Der Gitarrist, der Clapton austrickste

„To Tulsa and Back – On Tour With J. J. Cale“ von Jörg Bundschuh

Auf dem Cover seines Debütalbums „Naturally“ (einer Schallplatte, wir reden also von längst vergangenen Zeiten) sitzt ein Dachs gemütlich in der Landschaft herum. J. J. Cale ist diesem Grimbart im Laufe seiner Karriere immer ähnlicher geworden, denn mit einem gesunden Phlegma ist es ihm gelungen, trotz großem musikalischem Talent und einem ganz eigenen, sehr verführerischen Ton, den viele zu kopieren versuchten, kein Star zu werden, und stattdessen allen Fallen des Musikgeschäftes zu entgehen. Vom Temperament her ist er eher scheu, introvertiert, vielleicht auch ein wenig faul.

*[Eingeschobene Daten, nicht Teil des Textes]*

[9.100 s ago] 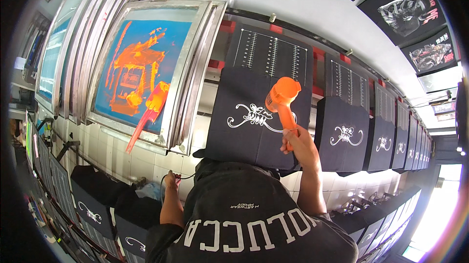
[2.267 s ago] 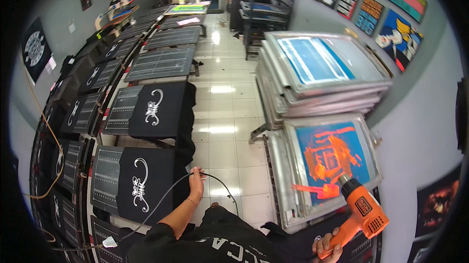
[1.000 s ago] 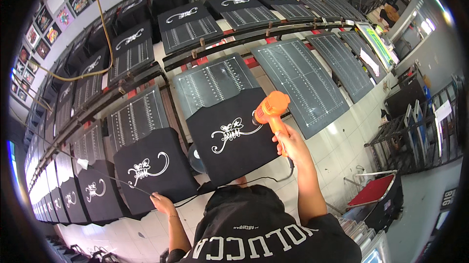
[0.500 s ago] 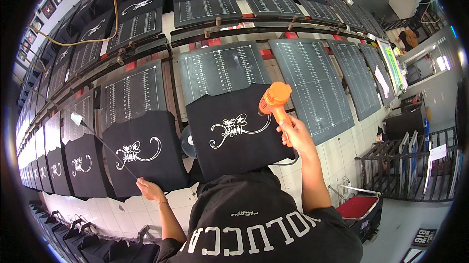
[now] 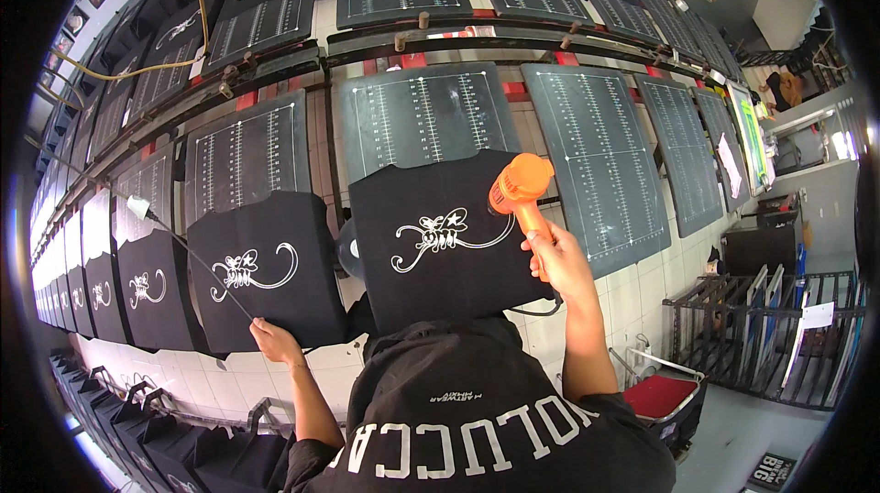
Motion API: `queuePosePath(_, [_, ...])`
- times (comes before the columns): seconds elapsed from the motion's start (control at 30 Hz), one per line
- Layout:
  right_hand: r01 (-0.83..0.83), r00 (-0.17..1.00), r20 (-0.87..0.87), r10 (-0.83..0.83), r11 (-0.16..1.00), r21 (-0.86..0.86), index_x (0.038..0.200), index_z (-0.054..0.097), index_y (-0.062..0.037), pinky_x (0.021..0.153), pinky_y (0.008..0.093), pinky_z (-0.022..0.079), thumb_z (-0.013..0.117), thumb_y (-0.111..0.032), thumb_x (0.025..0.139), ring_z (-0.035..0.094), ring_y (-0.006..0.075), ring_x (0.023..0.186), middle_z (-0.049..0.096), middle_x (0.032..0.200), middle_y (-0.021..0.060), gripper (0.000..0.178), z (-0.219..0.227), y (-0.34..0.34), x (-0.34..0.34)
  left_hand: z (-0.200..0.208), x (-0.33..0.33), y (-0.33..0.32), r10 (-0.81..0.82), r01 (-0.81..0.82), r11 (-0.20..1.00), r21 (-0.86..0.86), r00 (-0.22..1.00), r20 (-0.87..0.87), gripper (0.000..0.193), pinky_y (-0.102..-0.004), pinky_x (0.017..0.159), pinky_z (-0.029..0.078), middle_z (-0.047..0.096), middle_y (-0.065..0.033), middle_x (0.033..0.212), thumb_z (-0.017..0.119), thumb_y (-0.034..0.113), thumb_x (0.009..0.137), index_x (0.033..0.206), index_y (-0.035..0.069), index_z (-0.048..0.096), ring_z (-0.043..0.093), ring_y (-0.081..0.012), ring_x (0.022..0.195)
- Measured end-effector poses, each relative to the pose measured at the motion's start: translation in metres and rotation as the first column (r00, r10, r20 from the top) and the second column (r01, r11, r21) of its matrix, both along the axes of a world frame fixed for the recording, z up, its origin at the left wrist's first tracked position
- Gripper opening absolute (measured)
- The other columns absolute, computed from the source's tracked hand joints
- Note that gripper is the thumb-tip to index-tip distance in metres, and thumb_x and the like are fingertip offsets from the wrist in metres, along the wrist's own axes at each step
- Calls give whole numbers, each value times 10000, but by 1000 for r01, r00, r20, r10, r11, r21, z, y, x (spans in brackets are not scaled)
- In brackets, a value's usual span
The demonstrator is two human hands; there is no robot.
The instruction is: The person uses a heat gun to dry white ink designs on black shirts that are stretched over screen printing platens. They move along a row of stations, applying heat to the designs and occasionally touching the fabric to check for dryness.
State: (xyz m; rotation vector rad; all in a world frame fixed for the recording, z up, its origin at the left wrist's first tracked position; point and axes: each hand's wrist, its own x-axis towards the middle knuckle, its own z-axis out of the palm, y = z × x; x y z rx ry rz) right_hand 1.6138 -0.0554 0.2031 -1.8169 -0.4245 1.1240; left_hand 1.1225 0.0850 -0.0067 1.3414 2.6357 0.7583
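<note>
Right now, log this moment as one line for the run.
Right hand: holds orange heat gun over black shirt with white print | Left hand: holds dark cable | Right of shirt: gridded board

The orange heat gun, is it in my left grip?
No, the right grip holds the orange heat gun, while the left grip holds a black cord.

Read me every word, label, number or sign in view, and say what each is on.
Person's black shirt: large white lettering, upside down, not copied here.
Same shirt: smaller white line, also not copied.
Dark sign, lower right: pale lettering, not copied.
Grey board: scale marks, too small to read.
Orange heat gun: nothing readable.
</note>
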Motion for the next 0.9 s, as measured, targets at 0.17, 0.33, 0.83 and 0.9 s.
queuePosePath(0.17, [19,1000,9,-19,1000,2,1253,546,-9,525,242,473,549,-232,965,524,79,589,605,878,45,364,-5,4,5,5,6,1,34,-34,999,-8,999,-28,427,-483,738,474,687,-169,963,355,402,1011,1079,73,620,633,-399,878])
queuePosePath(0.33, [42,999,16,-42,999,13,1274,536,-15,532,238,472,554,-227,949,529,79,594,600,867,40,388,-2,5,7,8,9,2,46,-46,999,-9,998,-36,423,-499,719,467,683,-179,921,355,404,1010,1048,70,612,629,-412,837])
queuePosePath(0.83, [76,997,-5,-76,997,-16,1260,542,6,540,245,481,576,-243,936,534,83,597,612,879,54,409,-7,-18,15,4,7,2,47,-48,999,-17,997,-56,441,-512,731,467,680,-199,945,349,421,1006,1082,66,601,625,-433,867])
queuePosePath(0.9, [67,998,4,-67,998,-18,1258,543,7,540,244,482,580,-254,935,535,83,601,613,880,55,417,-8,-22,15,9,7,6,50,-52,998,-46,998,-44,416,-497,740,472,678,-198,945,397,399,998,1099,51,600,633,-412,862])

„Laid back“ ist bei ihm nicht nur der Name der für ihn typischen Spieltechnik, (er spielt seine Gitarre immer knapp hinter dem vorgegebenen Takt des Stückes), sondern auch seine Lebensart. Bequem zurückgelehnt fährt er in diesem Dokumentarfilm durch sechs amerikanische Bundesstaaten von Konzerttermin zu Konzerttermin, und weil der Filmemacher Jörg Bundschuh und sein Team aus Deutschland kommen, feiert er wie noch jeder dort reisende Regisseur aus unserem Lande seit den Zeiten von Hartmut Bitomsky und Wim Wenders die amerikanischen Landschaften mit langen Totalen aus fahrenden Autos heraus. Dazu passen dann allerdings wieder wunderbar die Songs von J. J. Cale, denn diese sind grandiose Reisemusik, die immer eher ländlich als großstädtisch klingt – und so überrascht es auch gar nicht, dass Cale seinen Stil in dem kleinen, eher verschlafenen Örtchen Tulsa entwickelte, in das er anlässlich dieser Tournee nach 20 Jahren wieder zurückkehrt.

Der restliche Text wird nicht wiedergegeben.